__Task directions__.
Any images in the material are to be dropped while every line is retyped exactly.
[Opening Supplied information section]
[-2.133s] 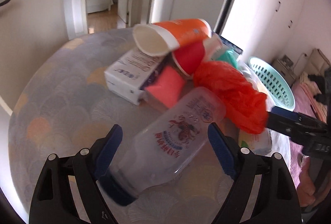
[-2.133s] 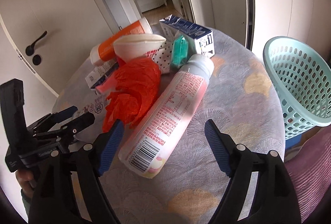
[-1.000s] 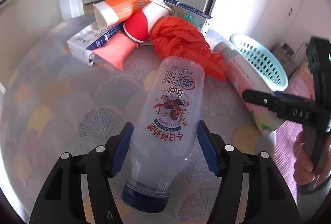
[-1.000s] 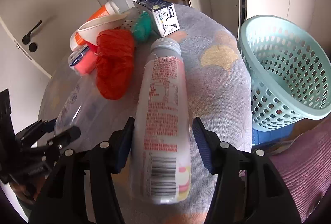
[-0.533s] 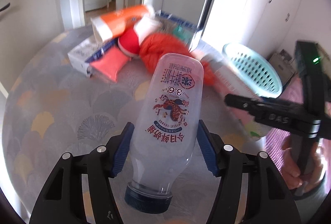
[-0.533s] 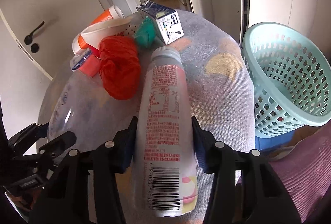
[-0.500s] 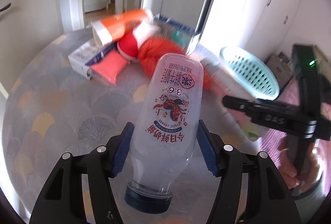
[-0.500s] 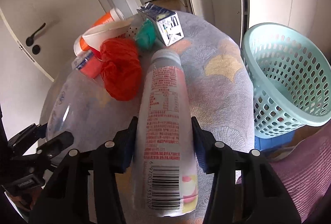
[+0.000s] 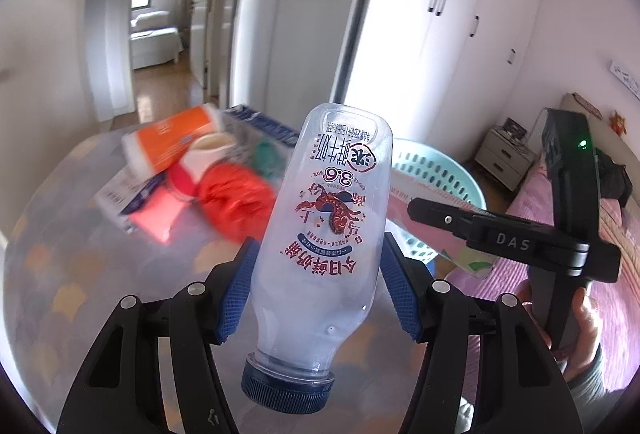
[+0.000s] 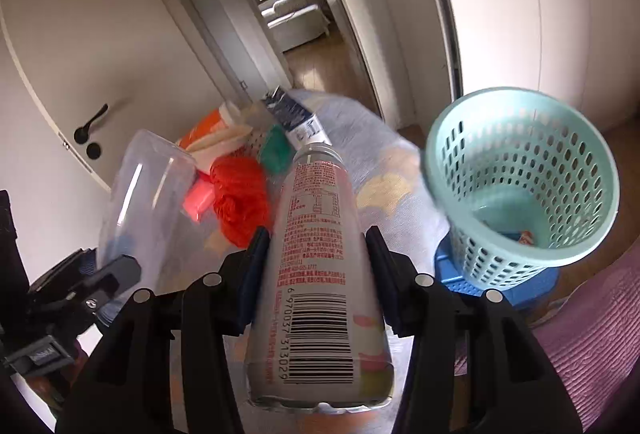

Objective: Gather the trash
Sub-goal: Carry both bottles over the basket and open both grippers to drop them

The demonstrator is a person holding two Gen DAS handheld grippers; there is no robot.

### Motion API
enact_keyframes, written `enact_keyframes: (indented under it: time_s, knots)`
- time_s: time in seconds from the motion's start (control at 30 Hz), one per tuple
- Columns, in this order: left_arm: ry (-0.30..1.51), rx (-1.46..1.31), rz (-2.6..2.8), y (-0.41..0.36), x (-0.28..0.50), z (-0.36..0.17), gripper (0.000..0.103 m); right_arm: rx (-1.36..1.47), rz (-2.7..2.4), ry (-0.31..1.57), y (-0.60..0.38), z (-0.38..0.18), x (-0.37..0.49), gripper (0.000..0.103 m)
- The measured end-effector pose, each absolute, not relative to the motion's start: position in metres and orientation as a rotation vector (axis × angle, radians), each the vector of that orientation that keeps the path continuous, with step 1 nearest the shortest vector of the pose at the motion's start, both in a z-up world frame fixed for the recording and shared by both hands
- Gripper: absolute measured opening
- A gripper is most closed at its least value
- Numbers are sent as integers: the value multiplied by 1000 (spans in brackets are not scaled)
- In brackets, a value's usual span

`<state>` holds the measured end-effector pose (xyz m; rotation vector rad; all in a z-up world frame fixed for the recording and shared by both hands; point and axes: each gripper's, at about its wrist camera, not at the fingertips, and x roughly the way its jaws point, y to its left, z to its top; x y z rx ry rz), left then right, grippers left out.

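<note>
Clear plastic, near: your left gripper [image 9: 316, 286] has its blue-padded fingers [image 9: 236, 294] clamped across the lower body of the clear bottle [image 9: 324, 234], held cap-down above the tabletop [image 9: 60, 254]. It looks empty, so judge it light, thin-walled and smooth; squeeze at the stiffer shoulder near the blue cap [image 9: 286, 390] to limit slip. Its label shows "3.6" and Chinese characters that read upside down. Your right gripper [image 10: 316, 278] is likewise closed on the white bottle [image 10: 320, 274], mid-body, neck pointing far; a barcode "6 970037 313029" is readable near its base. "DAS" marks the right gripper as seen from the left wrist. Farther right stands the teal basket [image 10: 520, 185], the likely destination. Far left, the remaining litter pile, including an orange bag [image 10: 240, 197], lies on the tabletop.
</note>
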<state>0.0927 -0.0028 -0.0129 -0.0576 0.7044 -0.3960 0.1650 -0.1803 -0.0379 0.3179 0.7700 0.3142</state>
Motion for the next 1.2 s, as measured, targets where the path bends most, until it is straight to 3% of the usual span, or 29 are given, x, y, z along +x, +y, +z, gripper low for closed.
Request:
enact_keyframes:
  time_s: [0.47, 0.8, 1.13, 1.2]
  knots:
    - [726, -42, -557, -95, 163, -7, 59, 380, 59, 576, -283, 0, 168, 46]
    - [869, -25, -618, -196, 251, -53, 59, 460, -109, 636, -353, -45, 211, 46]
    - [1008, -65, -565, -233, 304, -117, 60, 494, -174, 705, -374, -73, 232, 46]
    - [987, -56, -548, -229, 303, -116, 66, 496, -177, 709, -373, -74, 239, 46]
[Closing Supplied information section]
__Solution to this problem__.
[-2.133s] 
[-2.133s] 
[-1.000s] 
[-1.000s] 
[-0.533s] 
[-0.533s] 
[-0.500s] 
[-0.500s] 
[+0.000s] 
[+0.000s] 

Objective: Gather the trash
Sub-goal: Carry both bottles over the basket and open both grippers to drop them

The demonstrator is a person holding two Gen DAS handheld grippers; there is no robot.

### Motion API
enact_keyframes, written `enact_keyframes: (indented under it: time_s, knots)`
- time_s: time in seconds from the motion's start (control at 30 Hz), one per tuple
- Columns, in this order: left_arm: ry (-0.30..1.51), rx (-1.46..1.31), rz (-2.6..2.8), y (-0.41..0.36), x (-0.28..0.50), z (-0.36..0.17), gripper (0.000..0.103 m); right_arm: rx (-1.36..1.47), rz (-2.7..2.4), ry (-0.31..1.57), y (-0.60..0.38), z (-0.38..0.18), x (-0.37..0.49), gripper (0.000..0.103 m)
- The measured end-effector pose, each absolute, not relative to the motion's start: position in metres and orientation as a rotation vector (axis × angle, radians), each the vector of that orientation that keeps the path continuous, with step 1 nearest the shortest vector of the pose at the motion's start, both in a z-up world frame fixed for the recording and shared by both hands
- Gripper: absolute measured opening
- A gripper is most closed at its least value
- Numbers are sent as integers: the value multiplied by 1000 (spans in brackets are not scaled)
- In brackets, a value's usual span

`<state>` holds the measured end-effector pose (xyz m; rotation vector rad; all in a z-up world frame fixed for the recording and shared by both hands; point and axes: each gripper's, at about its wrist camera, not at the fingertips, and x roughly the way its jaws point, y to its left, z to its top; x y z rx ry rz), left then right, grippers left out.

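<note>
Clear plastic, near: your left gripper [image 9: 316, 286] has its blue-padded fingers [image 9: 236, 294] clamped across the lower body of the clear bottle [image 9: 324, 234], held cap-down above the tabletop [image 9: 60, 254]. It looks empty, so judge it light, thin-walled and smooth; squeeze at the stiffer shoulder near the blue cap [image 9: 286, 390] to limit slip. Its label shows "3.6" and Chinese characters that read upside down. Your right gripper [image 10: 316, 278] is likewise closed on the white bottle [image 10: 320, 274], mid-body, neck pointing far; a barcode "6 970037 313029" is readable near its base. "DAS" marks the right gripper as seen from the left wrist. Farther right stands the teal basket [image 10: 520, 185], the likely destination. Far left, the remaining litter pile, including an orange bag [image 10: 240, 197], lies on the tabletop.
</note>
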<state>0.0927 -0.0028 -0.0129 -0.0576 0.7044 -0.3960 0.1650 -0.1803 -0.0379 0.3179 0.7700 0.3142</state>
Motion for the next 1.2 s, as measured, targets where the path bends most, until it is straight to 3% of the usual span, or 29 are given, x, y, z along +x, +y, +z, gripper low for closed.
Request:
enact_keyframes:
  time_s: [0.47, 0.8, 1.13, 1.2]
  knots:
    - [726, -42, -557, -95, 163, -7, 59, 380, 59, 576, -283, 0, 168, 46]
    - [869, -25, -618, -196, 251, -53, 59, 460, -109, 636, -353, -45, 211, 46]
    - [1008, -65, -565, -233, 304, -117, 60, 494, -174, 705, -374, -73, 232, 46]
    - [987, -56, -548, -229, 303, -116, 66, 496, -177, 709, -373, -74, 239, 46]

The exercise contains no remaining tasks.